An antibody produced in tobacco expressing a hybrid ß-1,4-galactosyltransferase is essentially devoid of plant carbohydrate epitopes
N-glycosylation of a mAb may have a major impact on its therapeutic merits. Here, we demonstrate that expression of a hybrid enzyme (called xylGalT), consisting of the N-terminal domain of Arabidopsis thaliana xylosyltransferase and the catalytic domain of human -1,4-galactosyltransferase I (GalT), in tobacco causes a sharp reduction of N-glycans with potentially immunogenic core-bound xylose (Xyl) and fucose (Fuc) residues as shown by Western blot and MALDI-TOF MS analysis.

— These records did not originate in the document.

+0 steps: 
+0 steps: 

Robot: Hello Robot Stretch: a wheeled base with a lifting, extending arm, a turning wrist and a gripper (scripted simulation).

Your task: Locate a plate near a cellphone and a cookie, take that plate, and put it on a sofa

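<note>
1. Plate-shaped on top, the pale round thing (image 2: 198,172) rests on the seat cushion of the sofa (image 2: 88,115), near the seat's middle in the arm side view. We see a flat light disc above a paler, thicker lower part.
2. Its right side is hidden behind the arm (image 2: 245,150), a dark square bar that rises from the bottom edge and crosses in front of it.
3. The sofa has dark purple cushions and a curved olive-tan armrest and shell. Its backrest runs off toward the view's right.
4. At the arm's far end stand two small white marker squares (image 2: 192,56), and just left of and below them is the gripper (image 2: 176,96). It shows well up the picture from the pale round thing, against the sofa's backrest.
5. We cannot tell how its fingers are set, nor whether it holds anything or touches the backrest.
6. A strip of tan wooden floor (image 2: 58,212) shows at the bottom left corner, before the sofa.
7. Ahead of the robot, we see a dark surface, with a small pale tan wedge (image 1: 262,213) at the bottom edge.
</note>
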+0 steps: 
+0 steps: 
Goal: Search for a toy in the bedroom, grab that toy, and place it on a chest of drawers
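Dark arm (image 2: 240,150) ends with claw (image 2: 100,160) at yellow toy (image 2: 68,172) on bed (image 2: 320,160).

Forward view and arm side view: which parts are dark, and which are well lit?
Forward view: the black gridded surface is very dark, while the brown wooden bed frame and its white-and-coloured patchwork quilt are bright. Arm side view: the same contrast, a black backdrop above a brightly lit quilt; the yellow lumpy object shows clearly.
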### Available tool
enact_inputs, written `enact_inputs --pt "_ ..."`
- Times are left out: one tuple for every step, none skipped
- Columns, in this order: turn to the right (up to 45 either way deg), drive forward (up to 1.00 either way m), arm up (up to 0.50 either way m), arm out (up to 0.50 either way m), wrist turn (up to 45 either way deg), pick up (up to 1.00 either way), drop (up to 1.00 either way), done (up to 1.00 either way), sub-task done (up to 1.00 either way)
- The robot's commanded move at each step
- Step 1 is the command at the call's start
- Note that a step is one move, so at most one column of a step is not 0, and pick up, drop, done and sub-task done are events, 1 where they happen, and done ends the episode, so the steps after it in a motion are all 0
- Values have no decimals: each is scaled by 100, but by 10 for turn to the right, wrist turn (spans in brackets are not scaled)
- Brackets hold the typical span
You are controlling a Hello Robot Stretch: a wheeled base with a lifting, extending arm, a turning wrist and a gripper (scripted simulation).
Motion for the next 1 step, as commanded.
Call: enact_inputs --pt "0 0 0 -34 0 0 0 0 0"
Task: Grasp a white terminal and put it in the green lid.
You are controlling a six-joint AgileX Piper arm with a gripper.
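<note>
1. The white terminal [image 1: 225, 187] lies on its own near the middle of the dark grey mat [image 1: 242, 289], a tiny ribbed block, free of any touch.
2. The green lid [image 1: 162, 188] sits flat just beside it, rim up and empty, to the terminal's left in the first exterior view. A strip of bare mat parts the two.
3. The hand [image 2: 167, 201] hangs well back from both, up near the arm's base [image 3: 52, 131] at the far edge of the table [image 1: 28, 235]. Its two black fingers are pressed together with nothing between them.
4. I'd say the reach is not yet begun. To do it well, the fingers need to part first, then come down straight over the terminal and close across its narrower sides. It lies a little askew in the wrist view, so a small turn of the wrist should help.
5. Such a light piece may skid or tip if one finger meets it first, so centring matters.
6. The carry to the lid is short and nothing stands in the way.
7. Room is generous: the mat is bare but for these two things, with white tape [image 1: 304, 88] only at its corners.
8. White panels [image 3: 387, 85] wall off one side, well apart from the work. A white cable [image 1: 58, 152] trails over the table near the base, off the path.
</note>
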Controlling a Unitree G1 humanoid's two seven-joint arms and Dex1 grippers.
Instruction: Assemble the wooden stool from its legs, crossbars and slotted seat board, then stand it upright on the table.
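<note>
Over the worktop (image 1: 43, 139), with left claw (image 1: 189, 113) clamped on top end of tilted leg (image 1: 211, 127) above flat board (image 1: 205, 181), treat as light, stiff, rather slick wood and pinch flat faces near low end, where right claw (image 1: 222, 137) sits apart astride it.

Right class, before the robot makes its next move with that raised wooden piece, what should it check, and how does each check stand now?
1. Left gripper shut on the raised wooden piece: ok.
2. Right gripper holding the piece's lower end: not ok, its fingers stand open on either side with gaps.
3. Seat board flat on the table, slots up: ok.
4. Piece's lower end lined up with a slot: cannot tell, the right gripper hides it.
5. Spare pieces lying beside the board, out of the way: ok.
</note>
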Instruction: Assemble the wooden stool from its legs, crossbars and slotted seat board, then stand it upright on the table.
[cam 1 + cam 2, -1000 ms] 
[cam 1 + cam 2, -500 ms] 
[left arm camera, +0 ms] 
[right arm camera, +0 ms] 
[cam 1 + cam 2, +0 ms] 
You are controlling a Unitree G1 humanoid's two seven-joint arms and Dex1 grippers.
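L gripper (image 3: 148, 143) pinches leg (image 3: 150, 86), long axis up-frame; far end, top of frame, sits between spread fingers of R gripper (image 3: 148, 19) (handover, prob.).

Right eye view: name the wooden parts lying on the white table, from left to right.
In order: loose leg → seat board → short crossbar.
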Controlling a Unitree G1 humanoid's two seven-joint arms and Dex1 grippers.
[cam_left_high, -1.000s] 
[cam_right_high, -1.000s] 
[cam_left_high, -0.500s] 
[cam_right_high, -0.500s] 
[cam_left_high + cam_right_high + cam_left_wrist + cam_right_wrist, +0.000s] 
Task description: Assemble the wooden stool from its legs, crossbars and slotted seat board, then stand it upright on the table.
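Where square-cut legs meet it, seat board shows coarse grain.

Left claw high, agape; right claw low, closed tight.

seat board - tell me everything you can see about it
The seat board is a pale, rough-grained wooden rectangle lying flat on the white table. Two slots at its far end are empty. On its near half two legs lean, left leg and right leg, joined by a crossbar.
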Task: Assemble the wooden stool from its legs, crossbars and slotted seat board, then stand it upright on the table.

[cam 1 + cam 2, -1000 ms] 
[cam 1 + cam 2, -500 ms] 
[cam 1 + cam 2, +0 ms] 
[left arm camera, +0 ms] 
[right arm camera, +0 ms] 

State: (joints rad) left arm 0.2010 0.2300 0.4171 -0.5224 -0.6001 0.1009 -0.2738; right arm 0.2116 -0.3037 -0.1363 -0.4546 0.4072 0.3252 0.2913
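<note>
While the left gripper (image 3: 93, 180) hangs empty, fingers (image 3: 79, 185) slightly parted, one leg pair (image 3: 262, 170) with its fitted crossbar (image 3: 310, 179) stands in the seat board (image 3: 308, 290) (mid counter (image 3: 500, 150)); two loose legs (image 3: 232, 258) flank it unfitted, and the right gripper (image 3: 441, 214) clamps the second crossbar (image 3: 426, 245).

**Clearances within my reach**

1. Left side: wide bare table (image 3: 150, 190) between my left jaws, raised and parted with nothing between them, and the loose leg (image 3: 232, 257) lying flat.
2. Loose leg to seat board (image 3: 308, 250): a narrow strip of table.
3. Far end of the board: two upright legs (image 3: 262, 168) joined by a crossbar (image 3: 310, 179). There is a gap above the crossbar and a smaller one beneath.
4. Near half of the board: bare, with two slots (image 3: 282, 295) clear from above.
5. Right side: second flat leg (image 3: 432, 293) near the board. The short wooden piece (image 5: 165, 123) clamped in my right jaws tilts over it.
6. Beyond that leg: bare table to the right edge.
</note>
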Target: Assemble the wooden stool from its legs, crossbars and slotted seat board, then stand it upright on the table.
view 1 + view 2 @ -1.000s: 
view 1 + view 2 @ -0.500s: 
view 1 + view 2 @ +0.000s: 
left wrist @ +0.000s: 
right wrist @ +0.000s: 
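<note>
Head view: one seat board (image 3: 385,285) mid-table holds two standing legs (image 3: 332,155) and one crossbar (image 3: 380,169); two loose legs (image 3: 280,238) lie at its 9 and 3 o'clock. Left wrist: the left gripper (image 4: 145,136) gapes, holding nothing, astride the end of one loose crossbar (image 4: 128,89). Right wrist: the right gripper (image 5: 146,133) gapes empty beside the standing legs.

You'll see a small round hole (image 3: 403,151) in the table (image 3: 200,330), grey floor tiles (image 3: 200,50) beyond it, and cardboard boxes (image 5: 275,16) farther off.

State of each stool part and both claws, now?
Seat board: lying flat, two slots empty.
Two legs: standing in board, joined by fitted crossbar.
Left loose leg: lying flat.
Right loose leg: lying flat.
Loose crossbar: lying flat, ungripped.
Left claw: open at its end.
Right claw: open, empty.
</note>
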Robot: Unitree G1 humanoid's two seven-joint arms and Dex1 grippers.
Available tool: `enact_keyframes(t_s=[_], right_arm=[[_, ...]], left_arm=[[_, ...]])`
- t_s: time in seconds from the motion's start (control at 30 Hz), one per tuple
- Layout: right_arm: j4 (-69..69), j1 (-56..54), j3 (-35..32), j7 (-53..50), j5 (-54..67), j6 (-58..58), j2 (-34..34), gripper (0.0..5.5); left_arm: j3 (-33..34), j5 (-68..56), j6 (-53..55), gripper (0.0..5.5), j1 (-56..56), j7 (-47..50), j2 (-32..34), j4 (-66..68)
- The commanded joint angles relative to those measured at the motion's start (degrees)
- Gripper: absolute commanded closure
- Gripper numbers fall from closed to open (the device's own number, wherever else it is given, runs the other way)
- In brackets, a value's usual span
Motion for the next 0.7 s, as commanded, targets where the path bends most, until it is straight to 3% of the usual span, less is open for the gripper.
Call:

A radioallergosorbent test inhibition assay with proteins purified from leaves of WT and these transgenic tobacco plants using sera from allergic patients suggests a significant reduction of potential immunogenicity of xylGalT proteins. A mAb purified from leaves of plants expressing xylGalT displayed an N-glycan profile that featured high levels of galactose, undetectable xylose, and a trace of fucose. Hence, a transgenic plant expressing the hybrid GalT might yield more effective and safer monoclonals for therapeutic purposes than WT plants and even transgenic plants expressing the unchanged GalT.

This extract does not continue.